Os Correios suspenderam parcialmente o plano de reestruturação da empresa neste mês. A decisão interrompe o fechamento de agências, a retirada de uma gratificação de R$ 500 para funcionários que atendem ao público e a adoção de um sistema para mapear recursos necessários para entregas. A medida foi tomada após a ameaça de greve dos servidores.
A suspensão ocorre enquanto a direção da empresa, comandada por Emmanoel Rondon, busca um novo empréstimo de R$ 7 bilhões. O objetivo é reverter os resultados negativos dos últimos anos. A estatal fechou 2025 com prejuízo de R$ 8,5 bilhões, e o rombo deve ser maior em 2026. No primeiro trimestre de 2026, o déficit foi de R$ 3,1 bilhões.
Em nota, os Correios afirmaram que a suspensão é temporária. O objetivo é permitir que entidades representativas dos trabalhadores apontem possíveis distorções na aplicação das medidas. A empresa disse que as demais iniciativas do plano de reestruturação, como a venda de imóveis e a contenção de despesas, terão continuidade.
A suspensão foi proposta em carta a sindicalistas, como resposta ao movimento grevista. Os representantes dos trabalhadores, insatisfeitos com as medidas, haviam indicado uma paralisação na terça-feira passada. Após o aceno da direção, recuaram e mantiveram apenas o estado de greve. A categoria pode paralisar as atividades a qualquer momento se houver descumprimento dos termos da negociação.
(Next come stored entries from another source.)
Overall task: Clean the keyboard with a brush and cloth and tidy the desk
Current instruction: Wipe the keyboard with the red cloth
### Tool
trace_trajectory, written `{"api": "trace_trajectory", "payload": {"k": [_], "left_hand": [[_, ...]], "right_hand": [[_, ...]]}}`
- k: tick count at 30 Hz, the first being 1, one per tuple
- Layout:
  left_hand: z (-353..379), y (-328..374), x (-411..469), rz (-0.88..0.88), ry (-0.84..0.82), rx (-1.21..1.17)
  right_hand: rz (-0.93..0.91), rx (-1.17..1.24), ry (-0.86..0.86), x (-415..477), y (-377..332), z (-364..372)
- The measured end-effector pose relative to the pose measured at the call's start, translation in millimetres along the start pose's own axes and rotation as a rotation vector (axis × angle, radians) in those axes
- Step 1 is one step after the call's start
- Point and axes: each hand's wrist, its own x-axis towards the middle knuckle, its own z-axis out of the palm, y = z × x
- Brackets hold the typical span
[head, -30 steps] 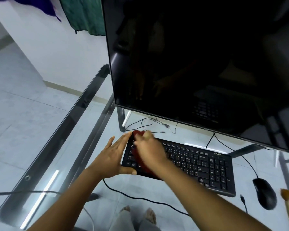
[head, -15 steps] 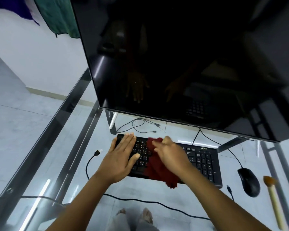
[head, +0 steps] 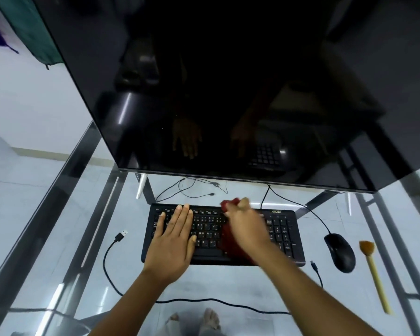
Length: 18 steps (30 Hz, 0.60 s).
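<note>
A black keyboard point(head: 283, 232) lies on the glass desk point(head: 58, 238) below the monitor. My left hand point(head: 174, 241) lies flat on its left half, fingers spread, holding it down. My right hand point(head: 246, 225) presses a dark red cloth point(head: 224, 235) onto the middle keys, gripping it, with a bunch of cloth sticking out past the fingers at the keyboard's far edge. A brush point(head: 374, 272) with a yellow handle and orange bristles lies on the desk at the far right, away from both hands.
A large dark monitor point(head: 228, 93) hangs over the back of the desk. A black mouse point(head: 340, 252) sits right of the keyboard. A loose USB cable point(head: 114, 241) lies left of it, and thin cables point(head: 192, 187) coil behind. My feet show through the glass.
My right hand has swept the cloth from the keyboard's left end rightward to its middle. My left hand has moved from the left edge onto the keys. The view has shifted left.
</note>
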Motion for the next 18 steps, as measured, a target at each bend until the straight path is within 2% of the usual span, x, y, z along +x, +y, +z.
{"api": "trace_trajectory", "payload": {"k": [3,5,8,11,13,14,18], "left_hand": [[-1,7,4,0.01,0.019,-0.007],[-3,14,11,0.038,0.012,0.004],[-2,28,20,0.042,-0.006,0.011],[2,45,27,0.06,-0.032,-0.005],[5,52,31,0.075,-0.034,-0.013],[6,54,31,0.078,-0.033,-0.019],[8,53,29,0.087,-0.031,-0.008]], "right_hand": [[-0.226,0.038,-0.091,-12,-17,10],[-0.192,-0.034,-0.043,-3,-3,-2],[0.015,-0.139,0.066,12,36,-15],[-0.071,-0.026,-0.007,-9,25,-2],[-0.232,-0.074,-0.08,-32,23,2],[-0.251,-0.064,-0.076,-36,30,-2],[0.113,-0.088,0.074,-16,84,-27]]}}
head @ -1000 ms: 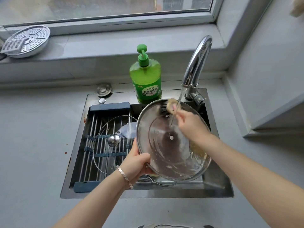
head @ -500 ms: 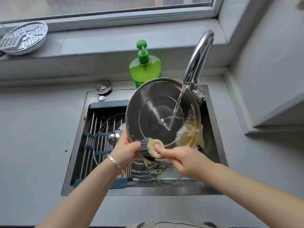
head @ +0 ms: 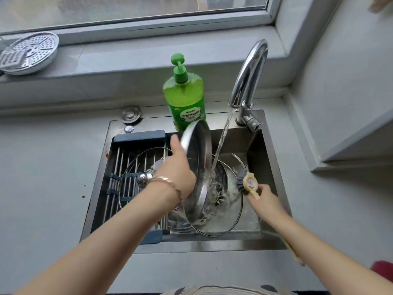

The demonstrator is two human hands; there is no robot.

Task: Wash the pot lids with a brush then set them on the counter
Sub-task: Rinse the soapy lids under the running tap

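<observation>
My left hand [head: 178, 165] grips a steel pot lid [head: 201, 165] from behind and holds it on edge over the sink, its inside turned to the right. Tap water runs down the lid's inner face, where soap suds cling low down. To the lid's right, my right hand [head: 265, 202] holds a dish brush [head: 246, 184] with grey bristles and a cream handle, apart from the lid. A glass lid [head: 231, 213] lies in the sink bottom under the steel one. Another glass lid [head: 136, 167] with a shiny knob rests on the drying rack.
The sink [head: 274, 165] is set into a grey counter [head: 46, 171]. A roll-up rack [head: 119, 188] covers its left half. A green soap bottle [head: 184, 96] and the running faucet [head: 248, 77] stand behind. A perforated steamer plate [head: 29, 53] sits on the window ledge.
The steel lid has turned from facing me to standing on edge. My right hand with the brush has pulled away from it to the right. The camera has shifted slightly.
</observation>
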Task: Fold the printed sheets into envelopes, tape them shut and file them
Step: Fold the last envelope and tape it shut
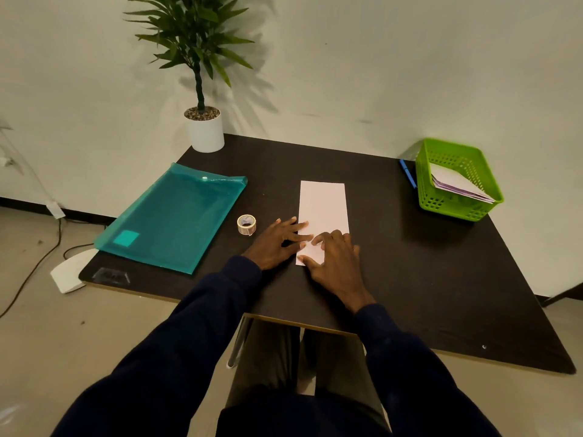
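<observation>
A long, narrow folded white sheet (pixel 323 209) lies flat on the dark table (pixel 410 279), its length running away from the person, and everything else sits around it. The left hand (pixel 277 244) lies palm down just left of the sheet's near end, fingers straight and slightly spread, the fingertips reaching onto the sheet's left edge and pressing it; it grasps nothing. The right hand (pixel 334 260) covers the sheet's near end, palm down, fingers a little bent and fanned, thumb stretched to the near left corner, pressing the paper to the table rather than gripping it. Just left of the sheet, beyond the left hand, a small roll of clear tape (pixel 246 224) stands on its side. Farther left of the sheet lies a teal translucent plastic folder (pixel 176 219) with a snap button on its flap. Well to the right of the sheet sits a green perforated basket (pixel 448 206) holding a few folded papers (pixel 457 184), with a blue pen (pixel 408 173) on the table between basket and sheet. Beyond the sheet and to its left, a potted plant (pixel 205 127) in a white pot stands at the table's far corner
</observation>
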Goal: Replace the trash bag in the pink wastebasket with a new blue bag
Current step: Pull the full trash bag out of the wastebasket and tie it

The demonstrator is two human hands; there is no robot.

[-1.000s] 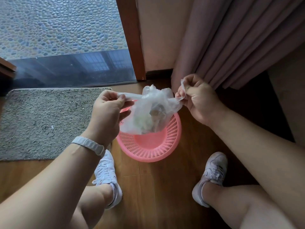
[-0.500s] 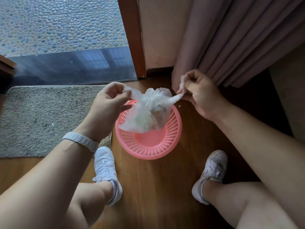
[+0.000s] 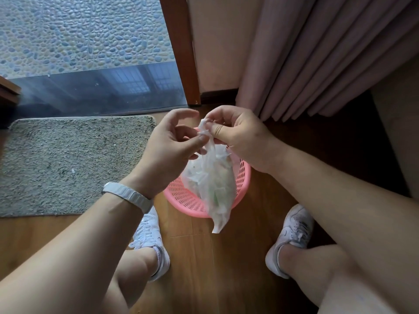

“Como demonstração concreta do compromisso dos Correios com o diálogo, propõe-se a suspensão do fechamento de unidades até 31 de julho de 2026”, diz a carta, assinada pelo presidente da empresa e pelos diretores de Gestão de Pessoas e de Operações. No período, serão avaliados e debatidos novos fechamentos, com análise técnica, institucional e social das situações.
Das 1.000 unidades que a empresa pretendia reduzir, com economia prevista de R$ 2,1 bilhões, 256 tiveram suas atividades encerradas até o momento. O novo programa de demissão voluntária (PDV), que deve ser anunciado em breve, será voltado exclusivamente para as unidades fechadas, que têm 7 mil funcionários.
PDV frustrado e novas parcerias
Na primeira iniciativa de desligamento voluntário deste ano, houve frustração. Apenas 3.075 funcionários aderiram, bem abaixo da meta de 10 mil. A economia alcançada foi de cerca de R$ 700 milhões, contra o objetivo de R$ 1,4 bilhão. Agora, a meta é desligar entre 2 mil e 3 mil pessoas.
Na parte do plano que envolve novas receitas, a empresa vem avançando em parcerias. O plano de reestruturação foi apresentado no ano passado, diante de uma grave crise financeira. A medida foi condição do governo para que o Tesouro Nacional autorizasse um empréstimo de R$ 12 bilhões para socorrer a estatal.